Le fait qu'on puisse se poser cette question, Qu'est-ce que l'Internet? montre que nous lui supposons spontanément une certaine existence. Il y a un être de l'Internet. Qu'on conteste cette formulation ou qu'on l'accepte, le fait qu'elle puisse être énoncée est en soi un événement. Internet est un objet ou un monde que nous découvrons par l'expérience. On ne peut pas le réduire à une seule dimension : chacun de ses pôles génère sa propre définition.
Dans l'expérience de son usage, il nous rapproche. Issu historiquement du téléphone, il ressemble à une vaste conversation. Des consciences s'y connectent et le vivent comme un espace. Il produit un imaginaire, des idéaux.
Sa nature machinique est oubliée quand il marche. Quand elle se révèle, par exemple lors de pannes ou de dysfonctionnements, le web apparaît pour ce qu'il est : un système de codes, de langages et de normes dont la cohérence est loin d'être assurée.
L'Internet est un temps de rupture dans la transmission du savoir. Est-ce le quatrième temps de la révolution galiléenne, quand la parole perd sa position centrale?

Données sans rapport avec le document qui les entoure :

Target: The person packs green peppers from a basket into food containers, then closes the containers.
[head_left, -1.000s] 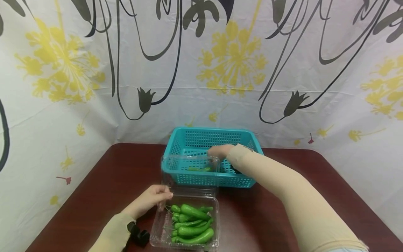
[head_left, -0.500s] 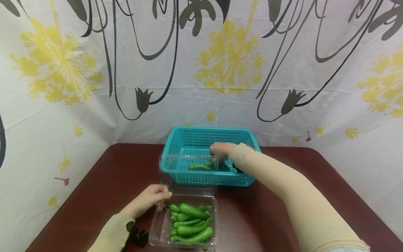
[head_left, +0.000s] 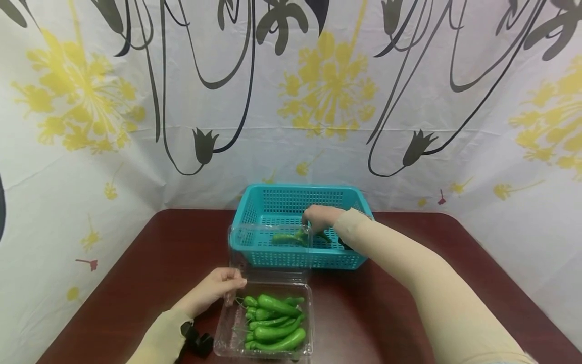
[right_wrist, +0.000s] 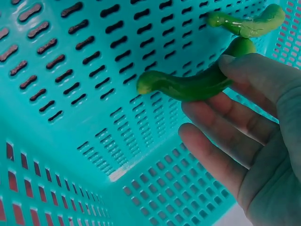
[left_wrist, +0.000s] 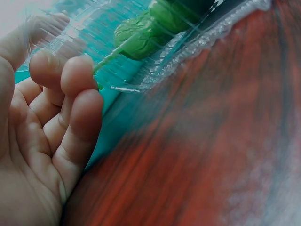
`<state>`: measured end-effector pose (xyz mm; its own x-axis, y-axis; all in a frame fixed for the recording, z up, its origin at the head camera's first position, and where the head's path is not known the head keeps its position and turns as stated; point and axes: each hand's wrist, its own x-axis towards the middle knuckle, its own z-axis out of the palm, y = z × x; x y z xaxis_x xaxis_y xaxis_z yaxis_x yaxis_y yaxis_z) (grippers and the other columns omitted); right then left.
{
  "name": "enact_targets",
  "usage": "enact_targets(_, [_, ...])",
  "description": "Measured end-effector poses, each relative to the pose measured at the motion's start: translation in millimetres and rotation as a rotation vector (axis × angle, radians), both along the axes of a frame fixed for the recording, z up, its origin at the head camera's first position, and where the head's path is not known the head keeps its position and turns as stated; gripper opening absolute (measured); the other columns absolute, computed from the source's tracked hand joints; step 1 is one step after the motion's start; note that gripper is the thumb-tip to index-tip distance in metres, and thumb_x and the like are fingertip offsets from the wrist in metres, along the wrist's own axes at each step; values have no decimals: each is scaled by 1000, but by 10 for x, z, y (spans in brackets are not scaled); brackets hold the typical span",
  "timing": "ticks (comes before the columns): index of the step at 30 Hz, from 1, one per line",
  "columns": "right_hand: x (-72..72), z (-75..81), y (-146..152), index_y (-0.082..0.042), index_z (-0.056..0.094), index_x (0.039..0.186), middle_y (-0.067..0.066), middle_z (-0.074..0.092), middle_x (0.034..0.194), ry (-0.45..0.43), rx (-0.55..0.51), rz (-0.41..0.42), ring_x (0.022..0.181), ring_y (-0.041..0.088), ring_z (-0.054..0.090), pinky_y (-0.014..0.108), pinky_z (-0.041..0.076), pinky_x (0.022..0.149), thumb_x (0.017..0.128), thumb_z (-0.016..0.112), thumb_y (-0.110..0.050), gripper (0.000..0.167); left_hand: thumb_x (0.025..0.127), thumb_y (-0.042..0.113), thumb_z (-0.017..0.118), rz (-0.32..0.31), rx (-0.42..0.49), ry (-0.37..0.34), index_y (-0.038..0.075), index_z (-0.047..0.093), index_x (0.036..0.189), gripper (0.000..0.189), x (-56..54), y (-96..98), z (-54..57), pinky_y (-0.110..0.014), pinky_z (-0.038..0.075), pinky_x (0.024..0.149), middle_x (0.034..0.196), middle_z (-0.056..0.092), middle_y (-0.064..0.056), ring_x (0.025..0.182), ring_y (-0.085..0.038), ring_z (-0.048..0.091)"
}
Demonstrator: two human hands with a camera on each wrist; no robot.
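My left hand (head_left: 219,289) pinches the left edge of a clear plastic clamshell box (head_left: 226,344), near its hinge; the box stands with its lid raised. Several green chili peppers (head_left: 277,331) lie in the box's base, stems toward the left. In the left wrist view, the fingertips (left_wrist: 77,75) meet the clear plastic beside a pepper's stem. My right hand (head_left: 320,217) reaches into a turquoise basket (head_left: 254,258). It holds a curved dark green chili pepper (right_wrist: 188,87) between thumb and fingers, over the basket's floor. A lighter green pepper (right_wrist: 251,24) lies beyond it.
The raised clear lid (head_left: 270,253) overlaps the front of the basket in the head view. A dark red-brown table (head_left: 191,242) carries everything. Behind it hangs a patterned white cloth (head_left: 273,151). Black wrist gear (head_left: 196,339) sits beside the left forearm.
My right hand has dipped slightly inside the basket, and the pepper by its fingers shows more plainly. The left hand keeps its hold on the box edge. The head view has shifted slightly.
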<state>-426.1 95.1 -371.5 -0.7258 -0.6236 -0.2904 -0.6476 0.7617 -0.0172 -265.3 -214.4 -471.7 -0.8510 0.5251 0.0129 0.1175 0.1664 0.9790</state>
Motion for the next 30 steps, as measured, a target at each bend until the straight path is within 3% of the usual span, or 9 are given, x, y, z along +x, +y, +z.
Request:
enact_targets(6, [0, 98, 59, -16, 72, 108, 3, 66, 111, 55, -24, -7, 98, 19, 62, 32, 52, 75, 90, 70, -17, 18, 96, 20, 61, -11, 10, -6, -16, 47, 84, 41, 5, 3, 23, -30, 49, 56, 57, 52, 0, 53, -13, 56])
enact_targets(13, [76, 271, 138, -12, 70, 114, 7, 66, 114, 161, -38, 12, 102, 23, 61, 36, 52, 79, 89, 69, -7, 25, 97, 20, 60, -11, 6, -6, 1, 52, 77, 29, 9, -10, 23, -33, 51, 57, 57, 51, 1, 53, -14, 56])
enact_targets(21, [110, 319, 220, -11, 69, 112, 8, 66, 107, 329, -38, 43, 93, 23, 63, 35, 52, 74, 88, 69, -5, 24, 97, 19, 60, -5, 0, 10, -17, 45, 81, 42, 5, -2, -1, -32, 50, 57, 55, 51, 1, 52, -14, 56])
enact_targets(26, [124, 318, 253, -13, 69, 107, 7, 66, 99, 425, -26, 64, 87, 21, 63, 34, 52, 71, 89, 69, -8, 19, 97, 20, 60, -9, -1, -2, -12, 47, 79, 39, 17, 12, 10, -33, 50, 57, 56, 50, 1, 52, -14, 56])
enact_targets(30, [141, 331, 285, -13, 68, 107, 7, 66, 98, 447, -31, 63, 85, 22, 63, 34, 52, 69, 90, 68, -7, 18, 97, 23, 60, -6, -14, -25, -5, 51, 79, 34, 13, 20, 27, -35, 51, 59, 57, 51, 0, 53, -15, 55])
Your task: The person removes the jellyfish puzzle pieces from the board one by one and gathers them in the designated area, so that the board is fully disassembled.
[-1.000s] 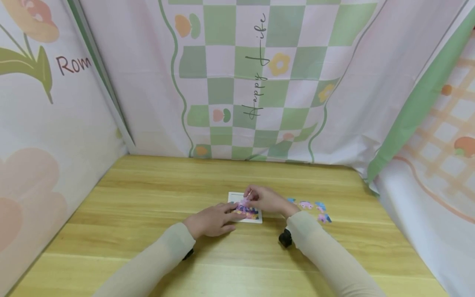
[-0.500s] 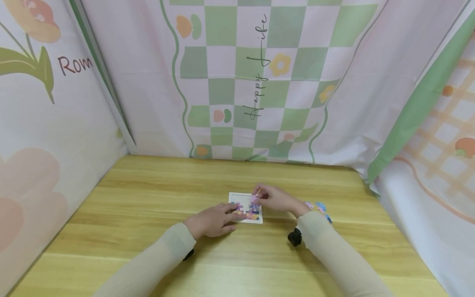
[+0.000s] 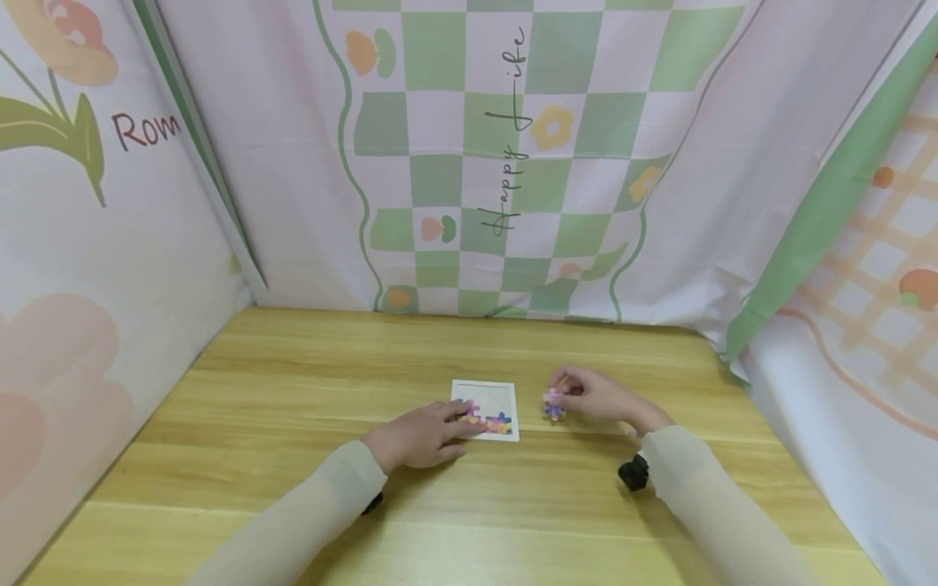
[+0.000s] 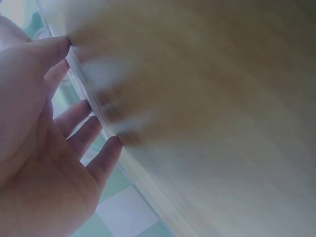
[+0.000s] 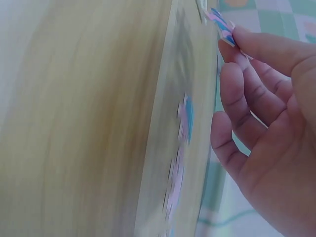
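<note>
A white puzzle frame (image 3: 485, 384) lies flat on the table, with several colourful pieces along its near and left sides. My left hand (image 3: 418, 434) rests on the frame's near left part with its fingers stretched out; in the left wrist view the left hand (image 4: 54, 133) touches the surface with its fingertips. To the right of the frame, my right hand (image 3: 604, 399) pinches a pink and purple puzzle piece (image 3: 553, 404) between thumb and index finger. In the right wrist view that puzzle piece (image 5: 222, 25) is held above the table.
Loose puzzle pieces (image 5: 186, 118) lie on the wooden table (image 3: 293, 366) below the right hand, mostly hidden by the arm in the head view. A checked green and white curtain (image 3: 491, 163) hangs behind the table's far edge.
My right hand has moved right, off the puzzle frame, carrying the pinched puzzle piece with it. More of the frame's inside now shows. The left hand has stayed in place.
</note>
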A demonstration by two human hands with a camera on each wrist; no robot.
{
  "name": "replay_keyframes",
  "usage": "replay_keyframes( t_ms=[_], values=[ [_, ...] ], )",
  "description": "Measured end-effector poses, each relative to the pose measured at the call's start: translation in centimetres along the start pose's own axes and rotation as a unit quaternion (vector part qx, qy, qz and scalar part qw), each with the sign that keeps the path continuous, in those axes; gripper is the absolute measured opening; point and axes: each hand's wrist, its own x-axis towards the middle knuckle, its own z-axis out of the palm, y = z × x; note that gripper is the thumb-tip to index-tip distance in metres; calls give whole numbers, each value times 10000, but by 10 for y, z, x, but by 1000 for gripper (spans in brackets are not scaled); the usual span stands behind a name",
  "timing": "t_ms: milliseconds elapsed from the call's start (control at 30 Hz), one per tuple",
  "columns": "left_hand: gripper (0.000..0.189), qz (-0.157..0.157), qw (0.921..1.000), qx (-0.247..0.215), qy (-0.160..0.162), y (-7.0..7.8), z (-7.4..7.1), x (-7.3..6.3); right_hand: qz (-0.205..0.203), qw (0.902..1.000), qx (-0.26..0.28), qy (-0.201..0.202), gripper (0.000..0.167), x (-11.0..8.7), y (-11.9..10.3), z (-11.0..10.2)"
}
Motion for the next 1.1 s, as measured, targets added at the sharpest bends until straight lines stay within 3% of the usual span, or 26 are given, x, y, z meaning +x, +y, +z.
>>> replay_keyframes(
  t_ms=[533, 1100],
  values=[
    [49, -69, 9999, -38, -66, 0, 0, 0, 447, 9989, 153, -19, 28, -56, 29, -35],
    [50, -117, 9999, -100, -75, 0, 2, 1, 556, 9984, 16, 25, 21, -65, 44, -36]
  ],
)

On peut considérer l'Internet comme un lieu où sont mis en réserve des textes, des images, des objets. Exclusivement faits de codes, de systèmes d'oppositions binaires, ces lieux devraient être fixes, immobiles et muets. En pratique ils sont altérés, pris dans une autre logique, un mouvement, une dynamique. Il faut les gouverner par des normes, des lois. Se pourrait-il qu'il y ait dans l'Internet des traces, des semences susceptibles de produire plus que ce qu'elles sont, de générer du discours? Un processus analogue à la pensée?